WORK TO BE COMPLETED:
Search the listing below for the word "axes" and return each line that contains it.

***** DATA BELOW

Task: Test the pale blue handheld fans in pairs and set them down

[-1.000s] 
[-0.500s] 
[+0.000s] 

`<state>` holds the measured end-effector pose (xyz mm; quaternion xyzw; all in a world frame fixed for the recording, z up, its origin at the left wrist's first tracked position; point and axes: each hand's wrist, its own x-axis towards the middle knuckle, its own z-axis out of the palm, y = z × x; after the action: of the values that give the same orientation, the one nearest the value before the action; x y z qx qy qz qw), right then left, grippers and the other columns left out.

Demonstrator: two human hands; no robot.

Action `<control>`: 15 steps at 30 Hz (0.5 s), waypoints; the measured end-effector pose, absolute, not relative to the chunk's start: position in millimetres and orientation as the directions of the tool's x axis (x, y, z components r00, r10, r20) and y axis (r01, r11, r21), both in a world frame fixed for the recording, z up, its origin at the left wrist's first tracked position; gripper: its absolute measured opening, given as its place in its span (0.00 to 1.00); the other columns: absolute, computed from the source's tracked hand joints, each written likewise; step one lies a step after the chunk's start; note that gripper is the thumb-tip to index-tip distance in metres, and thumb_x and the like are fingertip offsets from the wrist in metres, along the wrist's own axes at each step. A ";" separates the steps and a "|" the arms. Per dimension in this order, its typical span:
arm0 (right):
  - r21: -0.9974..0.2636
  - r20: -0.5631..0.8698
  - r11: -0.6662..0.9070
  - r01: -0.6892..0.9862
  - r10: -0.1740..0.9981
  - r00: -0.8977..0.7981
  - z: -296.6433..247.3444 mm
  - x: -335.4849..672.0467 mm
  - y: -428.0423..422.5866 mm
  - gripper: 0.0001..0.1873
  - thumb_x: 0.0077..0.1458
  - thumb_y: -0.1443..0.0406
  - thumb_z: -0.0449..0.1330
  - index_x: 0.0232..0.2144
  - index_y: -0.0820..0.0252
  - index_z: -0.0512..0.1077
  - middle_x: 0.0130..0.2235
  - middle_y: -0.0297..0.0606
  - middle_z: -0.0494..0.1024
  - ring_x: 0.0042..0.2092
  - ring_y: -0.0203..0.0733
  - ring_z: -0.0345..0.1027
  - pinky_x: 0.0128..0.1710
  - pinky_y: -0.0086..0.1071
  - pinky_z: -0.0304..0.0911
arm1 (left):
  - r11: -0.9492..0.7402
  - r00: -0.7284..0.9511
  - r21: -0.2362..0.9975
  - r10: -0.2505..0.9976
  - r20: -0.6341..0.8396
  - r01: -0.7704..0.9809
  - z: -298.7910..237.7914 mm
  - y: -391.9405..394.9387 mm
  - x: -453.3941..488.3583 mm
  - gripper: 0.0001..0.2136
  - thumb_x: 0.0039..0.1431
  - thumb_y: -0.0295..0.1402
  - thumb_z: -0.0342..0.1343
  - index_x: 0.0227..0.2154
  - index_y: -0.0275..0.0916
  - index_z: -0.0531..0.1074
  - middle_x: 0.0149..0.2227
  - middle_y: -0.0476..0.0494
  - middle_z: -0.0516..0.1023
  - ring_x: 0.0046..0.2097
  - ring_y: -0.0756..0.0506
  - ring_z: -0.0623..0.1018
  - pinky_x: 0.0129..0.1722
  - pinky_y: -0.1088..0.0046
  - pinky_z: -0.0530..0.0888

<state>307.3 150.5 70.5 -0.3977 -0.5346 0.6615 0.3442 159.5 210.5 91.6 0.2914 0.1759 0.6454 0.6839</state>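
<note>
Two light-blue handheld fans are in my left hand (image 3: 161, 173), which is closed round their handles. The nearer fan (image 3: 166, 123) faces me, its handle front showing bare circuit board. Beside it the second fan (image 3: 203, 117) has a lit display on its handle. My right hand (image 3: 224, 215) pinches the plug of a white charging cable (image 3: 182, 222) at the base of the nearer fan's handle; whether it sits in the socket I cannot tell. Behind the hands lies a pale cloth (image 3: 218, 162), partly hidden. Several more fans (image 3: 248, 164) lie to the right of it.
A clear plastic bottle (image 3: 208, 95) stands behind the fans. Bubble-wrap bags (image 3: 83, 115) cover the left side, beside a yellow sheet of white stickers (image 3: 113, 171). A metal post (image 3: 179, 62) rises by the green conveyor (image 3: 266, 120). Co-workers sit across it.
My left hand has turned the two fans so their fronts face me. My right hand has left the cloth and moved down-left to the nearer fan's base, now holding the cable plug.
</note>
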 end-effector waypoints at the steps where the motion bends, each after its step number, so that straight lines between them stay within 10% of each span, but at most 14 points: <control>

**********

RESPONSE TO THIS EXERCISE:
`<state>` holds the measured end-effector pose (xyz mm; quaternion xyzw; all in a world frame fixed for the recording, z up, its origin at the left wrist's first tracked position; point and axes: each hand's wrist, its own x-axis towards the middle knuckle, its own z-axis out of the palm, y = z × x; after the action: of the values that give the same orientation, the one nearest the value before the action; x y z qx qy qz qw), right then left, grippers and the other columns left out.
Action `<control>`: 15 steps at 30 Hz (0.5 s), waypoints; the measured end-effector pose, absolute, not relative to the chunk's start: position in millimetres and orientation as the directions of the tool's x axis (x, y, z components r00, r10, r20) and y axis (r01, r11, r21), both in a world frame fixed for the recording, z up, its origin at the left wrist's first tracked position; gripper: its absolute measured opening, given as its place in its span (0.00 to 1.00); the other columns: absolute, computed from the source's tracked hand joints, each written likewise; step one lies a step after the chunk's start; note that gripper is the thumb-tip to index-tip distance in metres, and thumb_x and the like are fingertip offsets from the wrist in metres, along the wrist's own axes at each step. A ";" separates the steps and a "|" the arms. Per dimension in this order, its typical span:

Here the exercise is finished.